Или: я верю в Югославию. Как поэт с ужасом на лице советует тебе уподобиться вонючему сырку из какой-нибудь глуши. Местный, но ценится повсюду! Но, несмотря ни на что, это все-таки банальное применение, сродни тому, как ничтожества надевают на Гамлета колготки, и вместо реплики о Дании-тюрьме подсовывают ему фразу о какой-нибудь актуальной тюрьме народов. Всякий раз, когда это случается, я встаю и демонстративно покидаю спектакль. Вообще, если припомнить советских инфантильных андрагогов, театр и кино – благословение божие для неграмотных. И вот уже перед моим взором развивается поучительное представление о штопке ношеных чулок и челюстей блестящей колючей проволокой.
Замечаю, что задремал и проспал изрядный кусок фильма. Главный капельмейстер преступного мира уже требует от похоронных дел мастера ответной услуги: он должен украсить его сына, изуродованного в драке, и маэстро императорским лунным светом латает лицо молодого человека. И во что ты теперь веришь, задаюсь я вопросом.
Ах, довольно, говорю с содроганием и переключаюсь на другой канал. Верь в это, верь в то, верь тут, верь там, от такого количества веры все это может превратиться в богословскую драму.
Я – писатель простодушный, бесконечно малый. Развлекаю малых деток.
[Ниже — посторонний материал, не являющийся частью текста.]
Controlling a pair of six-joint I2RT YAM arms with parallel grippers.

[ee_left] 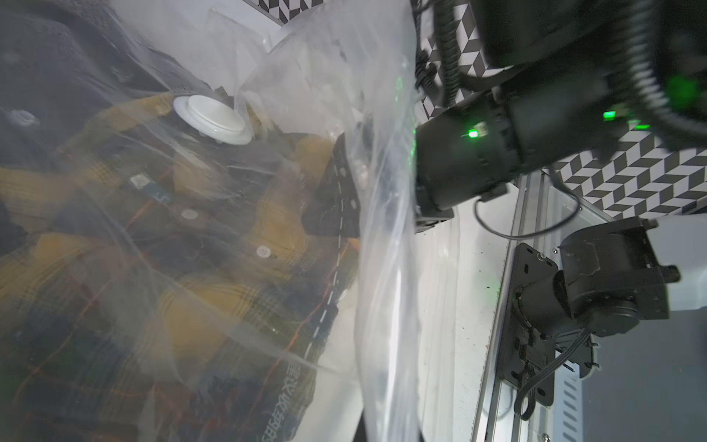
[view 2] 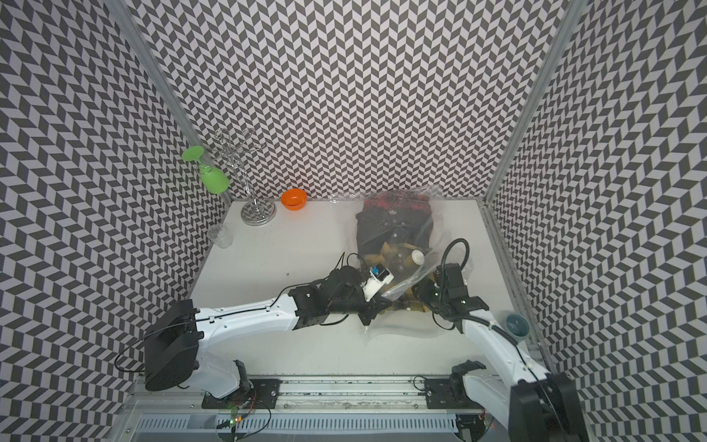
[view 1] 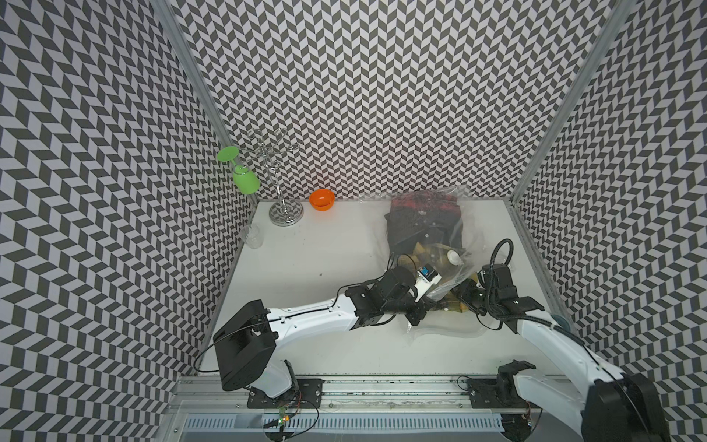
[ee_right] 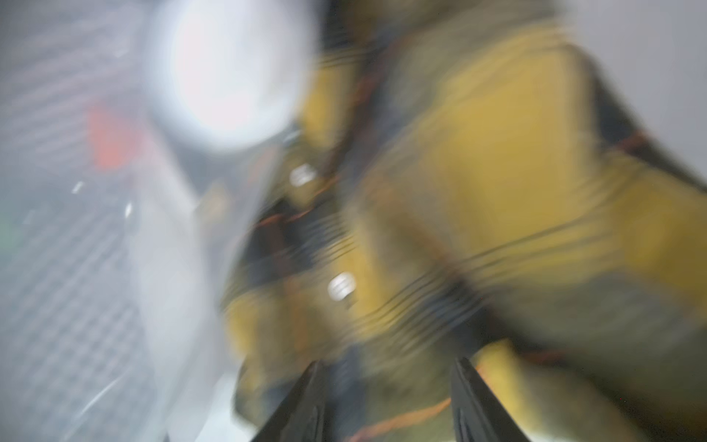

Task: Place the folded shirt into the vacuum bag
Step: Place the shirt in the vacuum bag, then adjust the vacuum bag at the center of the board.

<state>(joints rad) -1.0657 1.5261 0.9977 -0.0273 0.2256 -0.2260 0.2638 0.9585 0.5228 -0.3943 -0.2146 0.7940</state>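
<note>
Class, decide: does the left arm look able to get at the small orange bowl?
Probably yes, at a stretch: bare white table lies between the left gripper and the small orange bowl. But it is shut on the clear plastic vacuum bag and must release first.

You'll find the bag (view 1: 459,225) right of centre on the table (view 1: 306,268), running from the back wall toward the frame's bottom, with clothes (view 1: 417,222) in its far end, the shirt (view 1: 422,250) in its near end and the valve (view 1: 454,257) over the shirt. The left gripper (view 1: 426,304) sits at the bag's lower left edge, the right gripper (view 1: 465,294) at its lower right. In the table's upper left corner is the stand (view 1: 285,214), the goblet (view 1: 246,181) hanging on its left, the bowl (view 1: 322,199) just right of it, the cup (view 1: 252,236) below it by the left edge.
</note>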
Я привязываю к окну селедку, причем так, чтобы ее нельзя было достать снизу, время от времени дергаю за промасленную бечевку и вижу, как малы люди, как они напрасно тянут свои короткие ручки, ожидая, что я обращусь к ним.
Детская литература – единственный естественный жанр, говорю я. Каждый рассказ всегда поучителен, каждый должен иметь форму воспитательного трактата, более или менее очевидную, это вопрос чутья. Мир где-то наверху, и его следует правильным и понятным образом передать, аккуратно опуская вниз. По-мужски воспитывать любимчиков.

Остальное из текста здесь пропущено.